Exercise aim →
Check each line of the entries below for the string "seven"; copy every line where it appears.
=== Section Start ===
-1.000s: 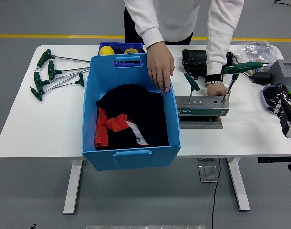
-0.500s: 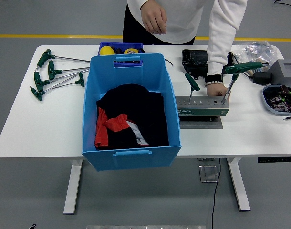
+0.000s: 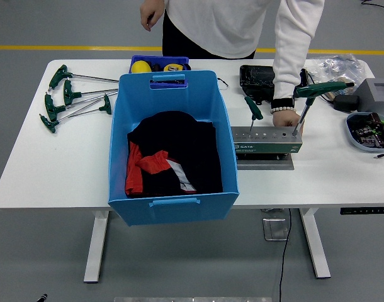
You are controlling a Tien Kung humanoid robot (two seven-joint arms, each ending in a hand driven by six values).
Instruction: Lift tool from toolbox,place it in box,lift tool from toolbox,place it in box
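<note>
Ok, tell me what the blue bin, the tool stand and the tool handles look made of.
Blue bin: apparently plastic, thin smooth walls with moulded handle slots. Tool stand: probably metal, grey with a dull sheen and drilled holes. Tool handles: green, likely plastic or rubber grips, on thin shiny steel-looking shafts.

Person [image 3: 223, 25] in white long-sleeved top, dark trousers, black wristband [image 3: 282, 103]
</note>
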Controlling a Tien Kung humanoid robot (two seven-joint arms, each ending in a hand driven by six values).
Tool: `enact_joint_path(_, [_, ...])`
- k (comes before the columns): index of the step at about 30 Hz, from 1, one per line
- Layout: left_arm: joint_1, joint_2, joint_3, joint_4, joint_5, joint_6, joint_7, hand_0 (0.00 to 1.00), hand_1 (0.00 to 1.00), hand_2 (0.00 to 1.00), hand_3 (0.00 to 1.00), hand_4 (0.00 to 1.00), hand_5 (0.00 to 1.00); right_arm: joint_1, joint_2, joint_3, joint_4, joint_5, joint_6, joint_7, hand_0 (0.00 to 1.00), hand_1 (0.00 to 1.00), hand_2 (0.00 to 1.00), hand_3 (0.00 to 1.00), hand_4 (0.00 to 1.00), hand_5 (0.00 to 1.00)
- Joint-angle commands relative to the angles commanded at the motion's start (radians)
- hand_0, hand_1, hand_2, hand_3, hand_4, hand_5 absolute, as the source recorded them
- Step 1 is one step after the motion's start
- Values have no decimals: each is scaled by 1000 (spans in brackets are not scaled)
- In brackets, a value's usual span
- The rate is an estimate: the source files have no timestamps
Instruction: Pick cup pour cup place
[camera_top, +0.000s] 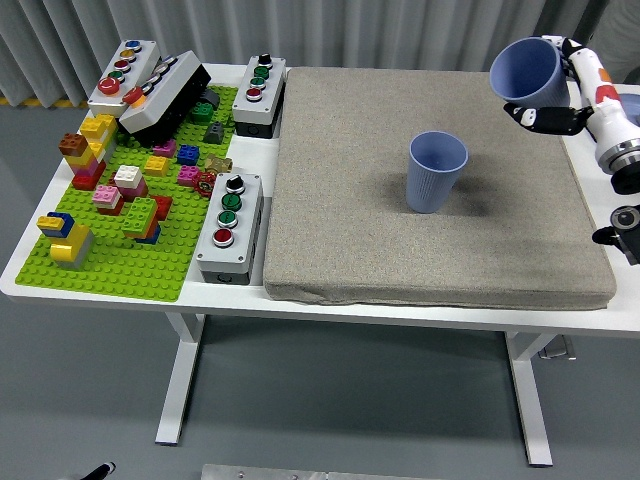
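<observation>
One blue cup (435, 172) stands upright on the grey mat (340, 200), right of its middle. A second blue cup (527, 71) is held in the air at the upper right, its mouth tilted up and toward the left. My right hand (560, 90), white with black fingers, is shut around that cup from its right side. The held cup is well above and to the right of the standing one, apart from it. My left arm does not show.
A green baseplate (130, 250) with several coloured bricks fills the table's left. Button boxes (230, 226) stand along the mat's left edge and at the back left (258, 94). A blue plate's rim (620, 100) shows at the right edge.
</observation>
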Motion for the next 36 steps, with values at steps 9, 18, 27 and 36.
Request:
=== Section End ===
Reply to the task →
You are controlling a Tien Kung humanoid robot (two seven-joint arms, each ending in a hand driven by six values).
Controlling a Tien Kung humanoid robot (two seven-joint arms, each ending in a hand driven by six values).

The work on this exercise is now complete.